I winced, opening the door to my apartment. Exhausted was not a strong enough word to explain what I felt. My eyes traveled to the cast on my wrist and the small bottle of acetaminophen I was given. Can't have anything stronger because of the baby. Setting everything down, I sunk into the couch. My OBGYN was contacted, and my first appointment was moved up, but, as far as anyone can tell, the baby is fine.
My blood pressure was elevated; not sure if that was a sign of future health complications or because I had just gotten into a screaming match with the devil. I texted my brother and my father that my wrist was sprained, but the baby was okay, and I was home safe. They both responded by thanking me for letting them know. I cursed when I realized I had texted them from my new number. I guess the two of them still had contact information for me. Not sure why, but I had a feeling they would respect my boundaries.
After ordering takeout, I went to take a hot shower. I wanted to break down, but I didn't have the time. I still needed to eat and work on this project. A month has passed since school started, which meant we only had three months left in the semester. I needed to focus on my schoolwork. Especially the runway show with Tyler. I had already had one crazy moment with him. I wouldn't burden him with all of my drama.
Clean and wrapped in my comfiest pajamas, I got to work. Only stopping to grab my food before getting back on the grind. I didn't focus nearly as much as I wanted to before the dinner, so I was severely behind. Hours later, I felt I had made significant progress. I texted Ty a picture of the plans I made, whimpering at the pain of holding my phone with the swollen wrist. I needed to get the whole sketch pad, and of course, that meant using both hands.
I was frustrated checking the time. I was glad to be able to take another pain pill and head to my bedroom. I laid down, my mind full. This weekend had to be up there on the crappiest days of my life. I thought my boss rejecting me was going to be the worst for this year. I really didn't see this coming up on my life's bingo card.
I needed to warn Tyler about my brace at least, but my eyelids were too heavy.
I sobbed when it felt like minutes later, my alarm was blaring. I didn't want to get up. Why would I, as a senior, pick morning classes? Emotional, I shut off the irritating jingle and slowly pulled myself up. Pain in my wrist battled with my usual nausea. It took everything in me not to just lay back down. I took the anti-nausea medication the sweet nurse at the urgent care prescribed. She also mentioned a great tea to try. I ordered it from sss. It will be here today, thankfully.
I waited for my stomach to decide one way or another. When I was mostly confident, I wasn't going to barf.
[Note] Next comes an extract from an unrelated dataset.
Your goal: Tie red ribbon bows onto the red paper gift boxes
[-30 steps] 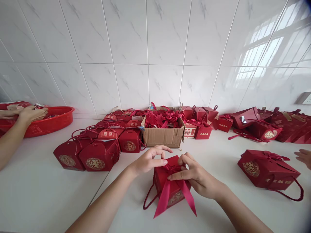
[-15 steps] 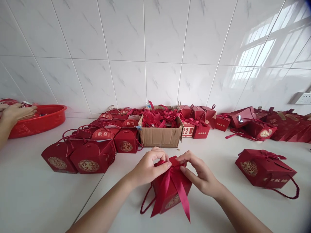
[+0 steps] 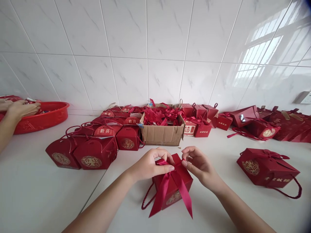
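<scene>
A small red gift box [image 3: 187, 180] with a gold round emblem stands on the white table before me, its cord handle [image 3: 143, 200] hanging at the left. Across its top runs a red satin ribbon [image 3: 182, 191], with two tails draping down the near side. My left hand [image 3: 155, 166] pinches the ribbon at the knot, thumb and fingers closed. At the box's right top edge, my right hand [image 3: 198, 166] grips a bit of the ribbon between thumb and forefinger, its other fingers curled loosely.
Ahead stands a cardboard box [image 3: 162, 135] full of red ribbons. Rows of red gift boxes [image 3: 91, 158] are to its left, smaller red boxes [image 3: 203, 130] to its right. A bow-tied box [image 3: 269, 168] sits at right. Far left, another person's hand [image 3: 23, 108] is over a red basin [image 3: 46, 120].
My right hand has shifted slightly outward from the knot, drawing ribbon to the right. The left hand stays at the knot. The view has shifted a little.
</scene>
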Motion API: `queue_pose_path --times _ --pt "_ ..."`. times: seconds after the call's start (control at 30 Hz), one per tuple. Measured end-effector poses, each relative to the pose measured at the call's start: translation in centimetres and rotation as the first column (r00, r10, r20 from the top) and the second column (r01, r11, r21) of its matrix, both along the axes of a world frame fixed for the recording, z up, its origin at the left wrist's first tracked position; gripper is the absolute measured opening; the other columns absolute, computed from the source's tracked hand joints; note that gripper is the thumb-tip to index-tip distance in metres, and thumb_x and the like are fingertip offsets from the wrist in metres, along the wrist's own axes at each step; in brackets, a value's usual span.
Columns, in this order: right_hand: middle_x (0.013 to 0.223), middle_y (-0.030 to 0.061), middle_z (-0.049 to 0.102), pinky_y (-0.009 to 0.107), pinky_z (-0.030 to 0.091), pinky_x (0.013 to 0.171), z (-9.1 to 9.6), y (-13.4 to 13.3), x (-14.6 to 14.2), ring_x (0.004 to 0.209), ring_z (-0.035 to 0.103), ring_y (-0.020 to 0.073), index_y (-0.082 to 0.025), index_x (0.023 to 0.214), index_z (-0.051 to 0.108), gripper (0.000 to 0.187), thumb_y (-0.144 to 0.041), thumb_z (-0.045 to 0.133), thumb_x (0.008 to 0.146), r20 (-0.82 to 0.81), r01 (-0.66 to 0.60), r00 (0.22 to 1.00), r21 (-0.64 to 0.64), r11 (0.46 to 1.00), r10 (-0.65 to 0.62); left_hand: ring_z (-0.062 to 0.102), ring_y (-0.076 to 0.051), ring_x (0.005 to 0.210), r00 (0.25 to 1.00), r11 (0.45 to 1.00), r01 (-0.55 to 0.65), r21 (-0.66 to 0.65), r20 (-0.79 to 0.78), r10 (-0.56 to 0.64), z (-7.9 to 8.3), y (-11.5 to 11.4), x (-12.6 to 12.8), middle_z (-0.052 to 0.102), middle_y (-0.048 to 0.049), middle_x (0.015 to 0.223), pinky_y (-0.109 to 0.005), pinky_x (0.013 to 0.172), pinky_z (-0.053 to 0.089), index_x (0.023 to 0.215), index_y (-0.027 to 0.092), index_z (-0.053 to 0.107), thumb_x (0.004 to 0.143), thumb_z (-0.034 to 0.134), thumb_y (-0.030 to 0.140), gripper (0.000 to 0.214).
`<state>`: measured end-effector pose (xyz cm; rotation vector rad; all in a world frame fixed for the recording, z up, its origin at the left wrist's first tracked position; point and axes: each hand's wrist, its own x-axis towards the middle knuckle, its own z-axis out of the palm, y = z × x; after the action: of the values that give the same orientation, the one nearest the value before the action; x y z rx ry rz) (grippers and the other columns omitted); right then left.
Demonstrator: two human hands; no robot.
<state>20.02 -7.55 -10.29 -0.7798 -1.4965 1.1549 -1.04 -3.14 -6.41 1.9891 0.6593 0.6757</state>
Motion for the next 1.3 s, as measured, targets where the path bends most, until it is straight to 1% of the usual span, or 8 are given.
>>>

I headed to the kitchen. Not eating made it worse, apparently. The doctor last night stressed that point to me after I mentioned not feeling well most of the day.
I rolled my eyes while making toast and slathering peanut butter on it. Thanks, kid I thought sardonically to the tiny little person in my stomach. I was so appreciative that their response to hunger was also nausea. Seemed like a great system. I snorted at my line of thought before packing my bag and heading to my car. My phone rang and Tyler's name popped up as I reached campus.
"Hey Tie, did you eat this morning?" I blushed. This is the bad part of worrying people. They took a while to trust you. "I forced down a slice of toast with peanut butter", I told him honestly. His groan made me smile.
"At least you ate something. Do you have a snack with you? I know your schedule is back-to-back, so you can leave earlier in the day?" I winced at that. My silence was an answer itself. No, I didn't remember to pack a lunch of any kind.
"Hopeless, I'll grab you something from the bookstore I was grabbing coffee," I chuckled and looked in that direction. We still had ample time before class I would meet him. I told him as much and started to walk that way.
"What the f**k Tiera?" he thundered when I found him in the cafe. I was confused by his anger before he picked up my arm. I forgot I didn't warn him. Crap.
"It is a really long story. The good news is it is just sprained. The bad news is it is sprained", I told him flippantly. Taking a huge whiff of his drink. It smelled delectable, and all I wanted was a coffee with an extra shot of espresso. I couldn't, though. With my blood pressure being elevated, I was given a strict food list. Caffeine was on the no-list.
"Did your family do this?" His voice was soft as he removed his drink from me with a censoring look. I guess it is common knowledge that coffee is a no for pregnant women.
"It's complicated, but the short answer is yes. We can get lunch after this if you want, and I can try explaining".
I watched him contemplate. His eyes were wild with rage. After a while, he sighed and took my bag from me. "I'm not done until 5pm today. It will have to be dinner." I nodded at him.
"Come to my last class with me," he asks. I wanted to, but I was exhausted. I wanted to go home, change clothes and take a nap. I tell him as much. When we get to the room, he stops us outside as people are already seated.
"Fine, I guess, but I pick the restaurant, and you now have to dress up for dinner." Before I could protest, he walked into the classroom, chuckling at himself. Ugh. I guess I have to.